PROBLEM DESCRIPTION:
In this exercise, every entry is to be transcribed exactly as written.
Start of Block
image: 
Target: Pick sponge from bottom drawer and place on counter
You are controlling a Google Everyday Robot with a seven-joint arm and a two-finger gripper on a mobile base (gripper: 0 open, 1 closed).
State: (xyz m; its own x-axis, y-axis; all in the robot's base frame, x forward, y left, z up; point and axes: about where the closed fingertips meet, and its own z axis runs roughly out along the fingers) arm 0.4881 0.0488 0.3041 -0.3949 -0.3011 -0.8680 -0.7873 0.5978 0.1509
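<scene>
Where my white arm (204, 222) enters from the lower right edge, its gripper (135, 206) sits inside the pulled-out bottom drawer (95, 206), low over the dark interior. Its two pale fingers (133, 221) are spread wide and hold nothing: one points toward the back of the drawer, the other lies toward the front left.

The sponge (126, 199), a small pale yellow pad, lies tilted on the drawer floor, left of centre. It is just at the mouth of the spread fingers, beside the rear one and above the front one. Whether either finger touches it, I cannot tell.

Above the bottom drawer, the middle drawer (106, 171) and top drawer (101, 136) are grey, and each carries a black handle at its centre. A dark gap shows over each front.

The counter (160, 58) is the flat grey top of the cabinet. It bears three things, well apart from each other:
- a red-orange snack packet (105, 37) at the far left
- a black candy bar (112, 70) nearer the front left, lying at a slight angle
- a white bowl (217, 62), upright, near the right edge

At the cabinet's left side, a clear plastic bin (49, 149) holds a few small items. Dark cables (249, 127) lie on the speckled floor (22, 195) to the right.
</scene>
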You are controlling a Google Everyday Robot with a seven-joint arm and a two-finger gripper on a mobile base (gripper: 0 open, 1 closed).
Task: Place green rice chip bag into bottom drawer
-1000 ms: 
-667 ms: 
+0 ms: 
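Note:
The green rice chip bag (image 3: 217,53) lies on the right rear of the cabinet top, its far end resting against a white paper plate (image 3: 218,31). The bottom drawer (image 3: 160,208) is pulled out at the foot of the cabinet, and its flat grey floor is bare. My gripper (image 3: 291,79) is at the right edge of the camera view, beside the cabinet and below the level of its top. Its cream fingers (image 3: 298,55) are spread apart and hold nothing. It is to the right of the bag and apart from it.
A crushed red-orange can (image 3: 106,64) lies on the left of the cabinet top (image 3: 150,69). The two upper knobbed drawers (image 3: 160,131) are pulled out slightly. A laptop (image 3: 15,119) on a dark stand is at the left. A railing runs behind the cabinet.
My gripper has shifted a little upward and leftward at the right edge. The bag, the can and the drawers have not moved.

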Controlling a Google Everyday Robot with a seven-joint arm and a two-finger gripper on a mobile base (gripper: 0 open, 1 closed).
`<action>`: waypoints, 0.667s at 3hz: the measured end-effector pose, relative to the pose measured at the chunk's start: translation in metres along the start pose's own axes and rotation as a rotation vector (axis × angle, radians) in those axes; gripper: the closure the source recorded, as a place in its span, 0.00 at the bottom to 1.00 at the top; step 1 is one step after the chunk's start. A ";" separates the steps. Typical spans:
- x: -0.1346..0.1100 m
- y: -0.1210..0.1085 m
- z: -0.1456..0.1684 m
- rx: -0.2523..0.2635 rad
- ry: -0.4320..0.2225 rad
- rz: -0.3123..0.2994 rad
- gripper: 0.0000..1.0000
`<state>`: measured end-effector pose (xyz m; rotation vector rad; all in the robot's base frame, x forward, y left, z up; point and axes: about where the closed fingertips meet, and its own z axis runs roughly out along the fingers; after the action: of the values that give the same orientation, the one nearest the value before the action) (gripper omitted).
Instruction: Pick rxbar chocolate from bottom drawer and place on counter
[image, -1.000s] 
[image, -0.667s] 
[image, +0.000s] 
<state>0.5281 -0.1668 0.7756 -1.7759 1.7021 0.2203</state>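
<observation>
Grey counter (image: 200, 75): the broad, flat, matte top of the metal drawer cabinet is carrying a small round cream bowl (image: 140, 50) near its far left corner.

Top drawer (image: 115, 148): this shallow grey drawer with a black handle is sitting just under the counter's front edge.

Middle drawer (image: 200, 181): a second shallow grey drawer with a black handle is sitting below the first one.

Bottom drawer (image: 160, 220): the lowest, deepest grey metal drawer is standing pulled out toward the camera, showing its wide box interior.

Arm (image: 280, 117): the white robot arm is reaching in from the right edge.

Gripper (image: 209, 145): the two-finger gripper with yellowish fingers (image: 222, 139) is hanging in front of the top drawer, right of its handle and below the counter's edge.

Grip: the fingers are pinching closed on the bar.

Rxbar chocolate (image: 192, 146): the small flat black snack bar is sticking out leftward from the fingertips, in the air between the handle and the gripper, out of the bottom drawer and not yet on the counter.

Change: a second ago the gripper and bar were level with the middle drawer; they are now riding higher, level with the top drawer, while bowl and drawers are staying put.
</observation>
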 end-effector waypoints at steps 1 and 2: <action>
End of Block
TASK OUTPUT:
image: 
Target: Pick sponge from bottom drawer and place on counter
You are controlling a Google Everyday Robot with a seven-joint arm and a two-finger gripper on a mobile base (gripper: 0 open, 1 closed).
State: (xyz m; its own x-axis, y-axis; all in the robot's base frame, x forward, y left, z up; point and axes: about where the closed fingertips meet, and its own z axis runs roughly out along the fingers) arm 0.4881 0.0488 0.3041 -0.3949 -0.3011 -0.8680 -0.7873 0.5978 0.1509
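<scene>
Where my white arm (204, 222) enters from the lower right edge, its gripper (135, 206) sits inside the pulled-out bottom drawer (95, 206), low over the dark interior. Its two pale fingers (133, 221) are spread wide and hold nothing: one points toward the back of the drawer, the other lies toward the front left.

The sponge (126, 199), a small pale yellow pad, lies tilted on the drawer floor, left of centre. It is just at the mouth of the spread fingers, beside the rear one and above the front one. Whether either finger touches it, I cannot tell.

Above the bottom drawer, the middle drawer (106, 171) and top drawer (101, 136) are grey, and each carries a black handle at its centre. A dark gap shows over each front.

The counter (160, 58) is the flat grey top of the cabinet. It bears three things, well apart from each other:
- a red-orange snack packet (105, 37) at the far left
- a black candy bar (112, 70) nearer the front left, lying at a slight angle
- a white bowl (217, 62), upright, near the right edge

At the cabinet's left side, a clear plastic bin (49, 149) holds a few small items. Dark cables (249, 127) lie on the speckled floor (22, 195) to the right.
</scene>
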You are controlling a Google Everyday Robot with a seven-joint arm and a two-finger gripper on a mobile base (gripper: 0 open, 1 closed).
Task: Place green rice chip bag into bottom drawer
-1000 ms: 
-667 ms: 
+0 ms: 
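Note:
The green rice chip bag (image 3: 217,53) lies on the right rear of the cabinet top, its far end resting against a white paper plate (image 3: 218,31). The bottom drawer (image 3: 160,208) is pulled out at the foot of the cabinet, and its flat grey floor is bare. My gripper (image 3: 291,79) is at the right edge of the camera view, beside the cabinet and below the level of its top. Its cream fingers (image 3: 298,55) are spread apart and hold nothing. It is to the right of the bag and apart from it.
A crushed red-orange can (image 3: 106,64) lies on the left of the cabinet top (image 3: 150,69). The two upper knobbed drawers (image 3: 160,131) are pulled out slightly. A laptop (image 3: 15,119) on a dark stand is at the left. A railing runs behind the cabinet.
My gripper has shifted a little upward and leftward at the right edge. The bag, the can and the drawers have not moved.
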
Controlling a Google Everyday Robot with a seven-joint arm and a two-finger gripper on a mobile base (gripper: 0 open, 1 closed).
`<action>`: waypoints, 0.667s at 3hz: the measured end-effector pose, relative to the pose measured at the chunk's start: translation in metres along the start pose's own axes and rotation as a rotation vector (axis × angle, radians) in those axes; gripper: the closure the source recorded, as a place in its span, 0.00 at the bottom to 1.00 at the top; step 1 is one step after the chunk's start. A ";" separates the steps. Typical spans:
- x: -0.1346..0.1100 m
- y: -0.1210..0.1085 m
- z: -0.1456..0.1684 m
- rx: -0.2523..0.2635 rad
- ry: -0.4320..0.2225 rad
- rz: -0.3123..0.2994 rad
- gripper: 0.0000..1.0000
`<state>`: measured end-effector pose (xyz m; rotation vector rad; all in the robot's base frame, x forward, y left, z up; point and axes: about where the closed fingertips meet, and its own z axis runs roughly out along the fingers; after the action: of the values that give the same orientation, the one nearest the value before the action) (gripper omitted).
Instruction: Pick rxbar chocolate from bottom drawer and place on counter
[image, -1.000s] 
[image, -0.667s] 
[image, +0.000s] 
<state>0.5281 -0.1668 0.7756 -1.7759 1.7021 0.2203</state>
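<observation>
Grey counter (image: 200, 75): the broad, flat, matte top of the metal drawer cabinet is carrying a small round cream bowl (image: 140, 50) near its far left corner.

Top drawer (image: 115, 148): this shallow grey drawer with a black handle is sitting just under the counter's front edge.

Middle drawer (image: 200, 181): a second shallow grey drawer with a black handle is sitting below the first one.

Bottom drawer (image: 160, 220): the lowest, deepest grey metal drawer is standing pulled out toward the camera, showing its wide box interior.

Arm (image: 280, 117): the white robot arm is reaching in from the right edge.

Gripper (image: 209, 145): the two-finger gripper with yellowish fingers (image: 222, 139) is hanging in front of the top drawer, right of its handle and below the counter's edge.

Grip: the fingers are pinching closed on the bar.

Rxbar chocolate (image: 192, 146): the small flat black snack bar is sticking out leftward from the fingertips, in the air between the handle and the gripper, out of the bottom drawer and not yet on the counter.

Change: a second ago the gripper and bar were level with the middle drawer; they are now riding higher, level with the top drawer, while bowl and drawers are staying put.
</observation>
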 end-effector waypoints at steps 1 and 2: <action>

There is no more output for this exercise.